Hastings was a member of the Victorian chapter of Disabled People’s International when in was formed in 1991. She was also connected to Women With Disabilities Australia. Whilst an important mover and shaker in the establishment of both these organisations (as well as Women With Disabilities Victoria), she did not take a central role. Instead she preferred to assert her influence by effecting bureaucratic process and ensuring that the issue of human rights for people with disabilities was never allowed to fall out of the frame. She was a commissioner of the original Commonwealth Human Rights Commission between 1981 -1986 and made the most of the opportunity this provided to travel around Australia, speaking to new audiences and ‘making decisions with my colleagues which had an effect on Australian law and institutions’ (Finding Your Own Shape).
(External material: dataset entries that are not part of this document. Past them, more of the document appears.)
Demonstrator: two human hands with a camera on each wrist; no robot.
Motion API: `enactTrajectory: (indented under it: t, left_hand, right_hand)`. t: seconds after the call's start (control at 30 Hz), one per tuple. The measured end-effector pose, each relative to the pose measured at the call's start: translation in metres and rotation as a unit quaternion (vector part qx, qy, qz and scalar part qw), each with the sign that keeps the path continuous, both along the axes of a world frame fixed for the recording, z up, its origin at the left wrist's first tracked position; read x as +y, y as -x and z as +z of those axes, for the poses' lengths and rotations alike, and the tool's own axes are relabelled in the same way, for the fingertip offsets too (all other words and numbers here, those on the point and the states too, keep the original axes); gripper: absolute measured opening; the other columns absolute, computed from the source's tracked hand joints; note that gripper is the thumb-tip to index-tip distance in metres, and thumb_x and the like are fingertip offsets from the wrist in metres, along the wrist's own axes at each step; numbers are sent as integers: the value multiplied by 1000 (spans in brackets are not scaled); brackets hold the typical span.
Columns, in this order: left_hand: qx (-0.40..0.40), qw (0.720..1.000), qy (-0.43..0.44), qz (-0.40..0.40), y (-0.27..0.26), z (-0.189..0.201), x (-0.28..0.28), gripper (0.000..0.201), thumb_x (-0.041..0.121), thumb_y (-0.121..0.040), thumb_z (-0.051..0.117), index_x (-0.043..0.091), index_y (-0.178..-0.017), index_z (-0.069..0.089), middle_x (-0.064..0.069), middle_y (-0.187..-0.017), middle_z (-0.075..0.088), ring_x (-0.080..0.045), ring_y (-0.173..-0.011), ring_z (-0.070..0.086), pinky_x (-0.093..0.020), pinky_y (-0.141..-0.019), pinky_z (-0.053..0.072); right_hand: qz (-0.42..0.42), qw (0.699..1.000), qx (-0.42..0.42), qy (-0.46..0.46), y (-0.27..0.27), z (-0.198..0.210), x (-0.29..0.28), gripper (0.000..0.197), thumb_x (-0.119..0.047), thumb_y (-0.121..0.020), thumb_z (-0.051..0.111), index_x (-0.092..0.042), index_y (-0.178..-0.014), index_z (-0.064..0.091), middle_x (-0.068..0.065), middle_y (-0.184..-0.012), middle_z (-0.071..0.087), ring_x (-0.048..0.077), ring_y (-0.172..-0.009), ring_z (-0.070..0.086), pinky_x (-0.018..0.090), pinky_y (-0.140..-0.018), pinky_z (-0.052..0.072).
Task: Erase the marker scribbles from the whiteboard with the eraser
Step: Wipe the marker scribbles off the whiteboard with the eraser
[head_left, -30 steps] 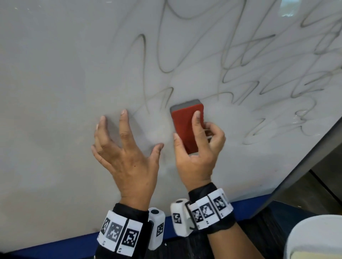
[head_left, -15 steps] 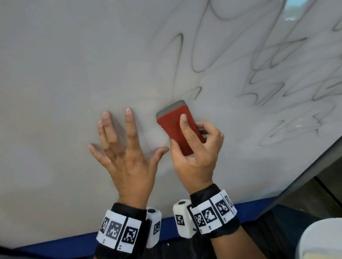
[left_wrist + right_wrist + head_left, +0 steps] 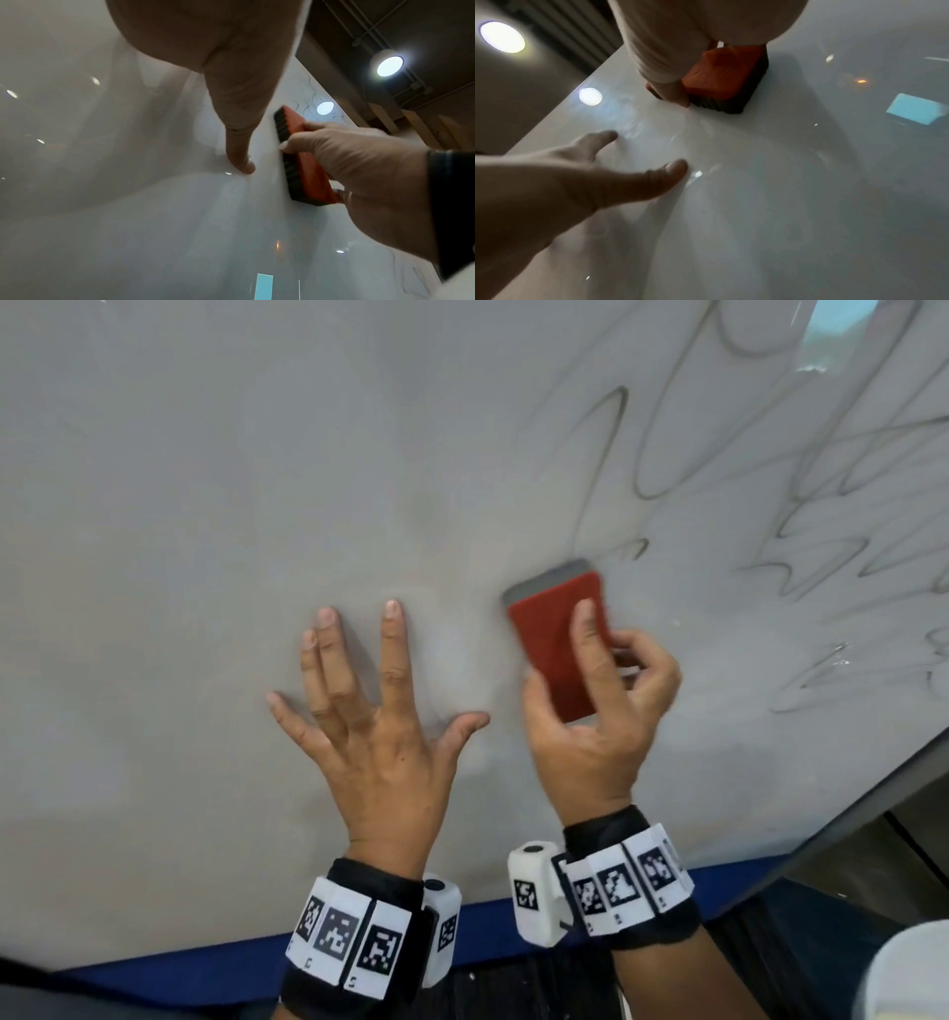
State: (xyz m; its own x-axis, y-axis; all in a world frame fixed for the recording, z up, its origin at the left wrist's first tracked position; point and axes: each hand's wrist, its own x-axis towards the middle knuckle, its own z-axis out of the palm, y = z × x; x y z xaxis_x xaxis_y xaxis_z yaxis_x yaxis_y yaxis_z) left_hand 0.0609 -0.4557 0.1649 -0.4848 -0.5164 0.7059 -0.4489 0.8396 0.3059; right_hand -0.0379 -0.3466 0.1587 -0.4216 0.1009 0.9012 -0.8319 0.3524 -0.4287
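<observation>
My right hand (image 3: 590,711) grips the red eraser (image 3: 557,644), left hand (image 3: 380,737) splayed flat on the whiteboard (image 3: 205,505); left side clean, scribbles (image 3: 821,531) remain right.

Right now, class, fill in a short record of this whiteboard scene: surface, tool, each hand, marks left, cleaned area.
Surface: glossy white whiteboard, blue lower edge
Tool: red block eraser with dark felt pad, pad flat against the board
Right hand: grips the eraser, thumb and fingers on opposite sides
Left hand: fingers spread, fingertips touching the board, holding nothing
Marks left: thin dark marker scribbles, upper right of the eraser
Cleaned area: the board's left part, no lines visible
</observation>
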Motion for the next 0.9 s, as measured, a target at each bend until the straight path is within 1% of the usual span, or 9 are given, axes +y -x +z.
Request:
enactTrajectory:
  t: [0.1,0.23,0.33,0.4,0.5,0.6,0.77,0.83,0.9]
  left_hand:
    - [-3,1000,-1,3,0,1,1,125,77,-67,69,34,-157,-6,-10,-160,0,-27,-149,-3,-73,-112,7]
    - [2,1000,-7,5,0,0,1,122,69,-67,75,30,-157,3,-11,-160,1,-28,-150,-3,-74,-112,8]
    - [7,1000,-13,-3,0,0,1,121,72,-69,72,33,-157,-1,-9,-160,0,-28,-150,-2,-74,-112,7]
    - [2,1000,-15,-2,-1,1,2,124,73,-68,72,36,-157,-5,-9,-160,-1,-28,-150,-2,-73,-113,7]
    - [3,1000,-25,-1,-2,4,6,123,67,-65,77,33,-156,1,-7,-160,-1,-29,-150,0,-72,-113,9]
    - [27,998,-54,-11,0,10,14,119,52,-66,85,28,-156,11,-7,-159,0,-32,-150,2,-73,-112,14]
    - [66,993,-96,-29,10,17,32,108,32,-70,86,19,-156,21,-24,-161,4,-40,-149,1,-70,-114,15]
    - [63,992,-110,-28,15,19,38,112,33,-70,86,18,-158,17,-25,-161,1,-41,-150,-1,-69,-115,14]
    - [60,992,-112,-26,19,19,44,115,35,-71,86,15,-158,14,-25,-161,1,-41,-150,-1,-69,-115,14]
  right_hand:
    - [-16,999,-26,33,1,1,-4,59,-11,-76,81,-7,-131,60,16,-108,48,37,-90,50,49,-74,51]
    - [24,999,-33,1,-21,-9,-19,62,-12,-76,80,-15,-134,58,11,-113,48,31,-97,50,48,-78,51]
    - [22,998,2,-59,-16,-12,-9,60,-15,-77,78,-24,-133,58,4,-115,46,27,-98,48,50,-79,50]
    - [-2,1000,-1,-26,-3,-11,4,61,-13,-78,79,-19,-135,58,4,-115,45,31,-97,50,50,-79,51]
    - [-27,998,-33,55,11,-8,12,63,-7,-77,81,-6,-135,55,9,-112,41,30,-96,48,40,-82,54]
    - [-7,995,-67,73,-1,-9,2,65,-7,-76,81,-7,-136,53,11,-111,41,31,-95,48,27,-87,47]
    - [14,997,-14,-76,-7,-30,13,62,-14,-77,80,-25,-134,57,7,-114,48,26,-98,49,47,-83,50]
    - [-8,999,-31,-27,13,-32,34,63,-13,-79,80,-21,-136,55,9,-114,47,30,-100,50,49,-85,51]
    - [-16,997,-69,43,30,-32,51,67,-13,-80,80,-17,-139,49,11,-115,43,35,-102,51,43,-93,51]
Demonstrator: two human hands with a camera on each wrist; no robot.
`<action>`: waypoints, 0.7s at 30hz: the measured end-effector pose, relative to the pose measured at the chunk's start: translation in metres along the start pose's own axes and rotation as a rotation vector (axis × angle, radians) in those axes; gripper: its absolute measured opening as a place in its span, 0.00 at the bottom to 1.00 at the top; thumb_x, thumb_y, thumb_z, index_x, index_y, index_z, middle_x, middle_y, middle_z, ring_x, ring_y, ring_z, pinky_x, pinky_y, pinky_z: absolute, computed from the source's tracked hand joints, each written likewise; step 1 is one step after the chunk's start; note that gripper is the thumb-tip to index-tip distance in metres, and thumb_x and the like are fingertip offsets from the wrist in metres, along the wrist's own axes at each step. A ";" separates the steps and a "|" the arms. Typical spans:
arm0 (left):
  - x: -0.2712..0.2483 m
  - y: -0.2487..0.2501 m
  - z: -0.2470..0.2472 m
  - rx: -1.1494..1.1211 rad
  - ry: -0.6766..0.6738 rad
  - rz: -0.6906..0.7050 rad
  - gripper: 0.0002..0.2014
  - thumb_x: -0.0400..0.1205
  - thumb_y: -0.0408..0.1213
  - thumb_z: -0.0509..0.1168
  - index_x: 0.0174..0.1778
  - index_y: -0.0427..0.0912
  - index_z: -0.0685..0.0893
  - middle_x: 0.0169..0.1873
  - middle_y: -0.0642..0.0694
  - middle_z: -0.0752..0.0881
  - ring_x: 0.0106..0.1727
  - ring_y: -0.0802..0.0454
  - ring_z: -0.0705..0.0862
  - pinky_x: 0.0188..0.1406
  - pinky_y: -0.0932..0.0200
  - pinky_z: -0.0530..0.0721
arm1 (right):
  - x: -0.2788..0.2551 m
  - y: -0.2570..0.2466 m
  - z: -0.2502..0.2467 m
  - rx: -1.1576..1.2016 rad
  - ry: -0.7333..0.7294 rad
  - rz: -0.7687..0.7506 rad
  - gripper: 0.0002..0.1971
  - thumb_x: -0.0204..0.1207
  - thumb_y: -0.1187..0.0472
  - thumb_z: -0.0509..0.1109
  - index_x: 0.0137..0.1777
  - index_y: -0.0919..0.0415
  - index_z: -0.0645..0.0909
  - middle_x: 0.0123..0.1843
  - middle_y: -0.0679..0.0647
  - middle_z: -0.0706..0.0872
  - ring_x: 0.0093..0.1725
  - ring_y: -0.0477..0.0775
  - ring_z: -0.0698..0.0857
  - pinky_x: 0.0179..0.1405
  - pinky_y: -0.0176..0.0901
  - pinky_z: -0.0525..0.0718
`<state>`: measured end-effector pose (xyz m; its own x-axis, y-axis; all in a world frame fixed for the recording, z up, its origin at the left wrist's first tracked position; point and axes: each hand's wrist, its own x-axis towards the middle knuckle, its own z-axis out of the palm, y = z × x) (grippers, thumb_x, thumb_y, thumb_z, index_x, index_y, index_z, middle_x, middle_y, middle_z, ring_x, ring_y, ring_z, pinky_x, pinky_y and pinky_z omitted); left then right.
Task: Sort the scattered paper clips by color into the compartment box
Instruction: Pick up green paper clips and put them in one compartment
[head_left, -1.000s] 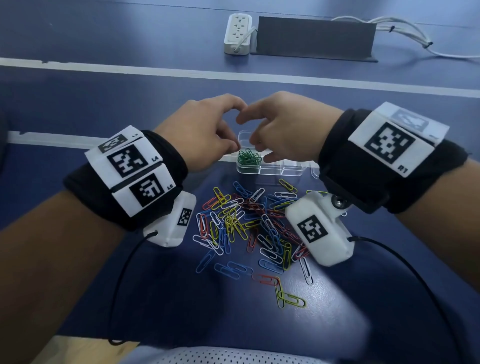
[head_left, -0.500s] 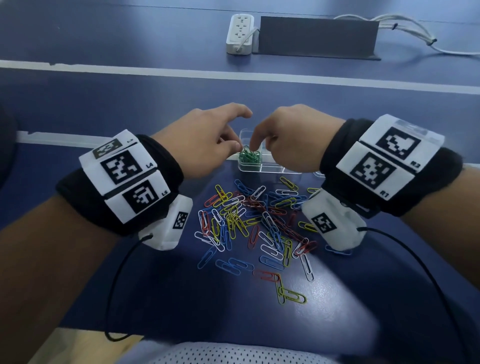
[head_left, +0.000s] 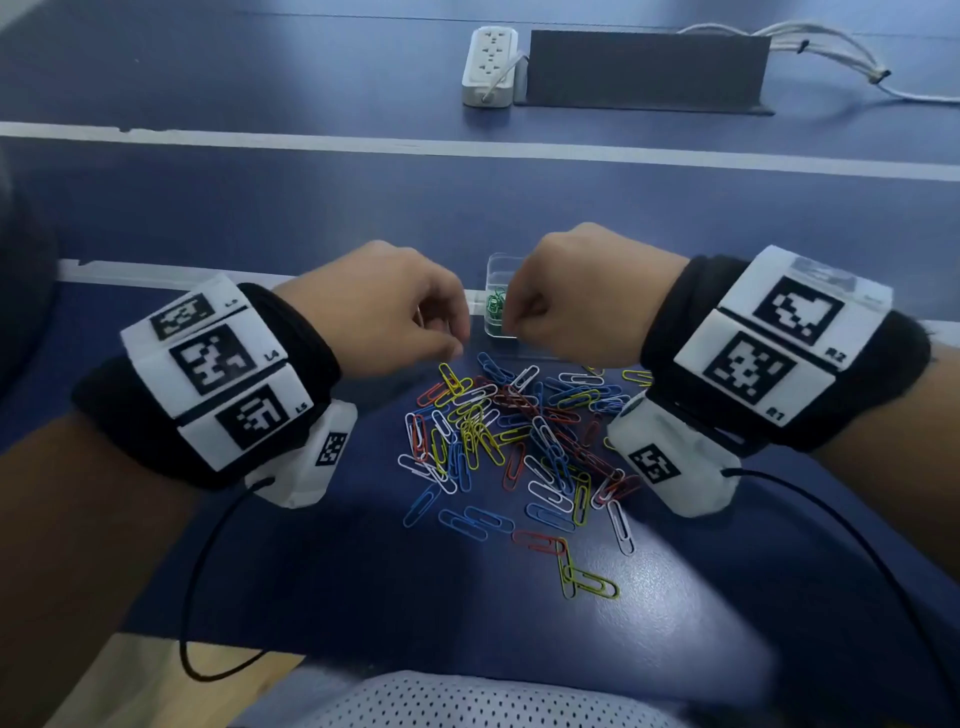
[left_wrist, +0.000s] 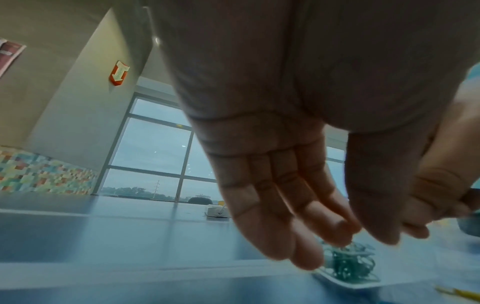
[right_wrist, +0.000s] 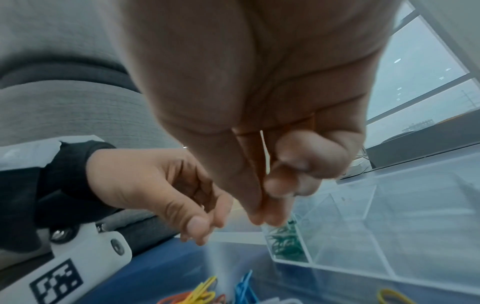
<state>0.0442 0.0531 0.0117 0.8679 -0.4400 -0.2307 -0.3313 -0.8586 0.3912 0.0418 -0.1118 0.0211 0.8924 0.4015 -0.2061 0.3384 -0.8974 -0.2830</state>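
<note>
Over the last second both hands have drawn back from above the clear compartment box (head_left: 500, 270) toward the near side, so they now hover at the far edge of the scattered paper clips (head_left: 511, 441) on the blue table (head_left: 260, 218); read against the task, that suggests a drop into the box is over and the next pick is about to begin. The box sits at the far side of the pile, between the two hands, and only its left compartment holds anything: a heap of green clips (right_wrist: 284, 240), while the other cells in view look bare. Red, yellow, blue and white clips are still mixed on the table, so most of the sorting remains. The left hand (head_left: 384, 306) hangs loosely, fingers slack and gently bent, holding nothing. The right hand (head_left: 576, 296) has its fingertips (right_wrist: 270, 218) bunched together just above the green heap; whether a clip is pinched there cannot be told.
</note>
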 end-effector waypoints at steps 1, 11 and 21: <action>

In December 1992, as Hastings was planning to move to part time work at La Trobe while she built up her private practice as a psychologist, she received a phone call from the Commonwealth Attorney General’s Office, asking her if she would consider taking on the role of the first (and only) Disability Discrimination Commissioner, within the Human Rights and Equal Opportunity to Commission, with a brief to administer the newly passed Disability Discrimination Act (DDA). She accepted the position and used it to continue her role as educator. She presided over numerous cases and worked with many committees to develop strategies and actions to give import and focus to the DDA, to ensure that the continuous process of ‘breaking down the barriers’ was not ignored. When she completed her term as Commissioner, Hastings became the manager of the Social Justice and Responsibility Unit of the Uniting Church of Victoria.
In 1998, Elizabeth Hastings died, too young, from breast cancer. Not long after her death Phillip Adams reflected. ‘I realise that no one taught me more about human rights than Elizabeth. She made me realise that they weren’t merely an issue in Burma or Afghanistan. They were missing here every time our bigotry, our buildings or our institutions placed a barrier in a disabled person’s path’ (Brave, Sensual, Feisty).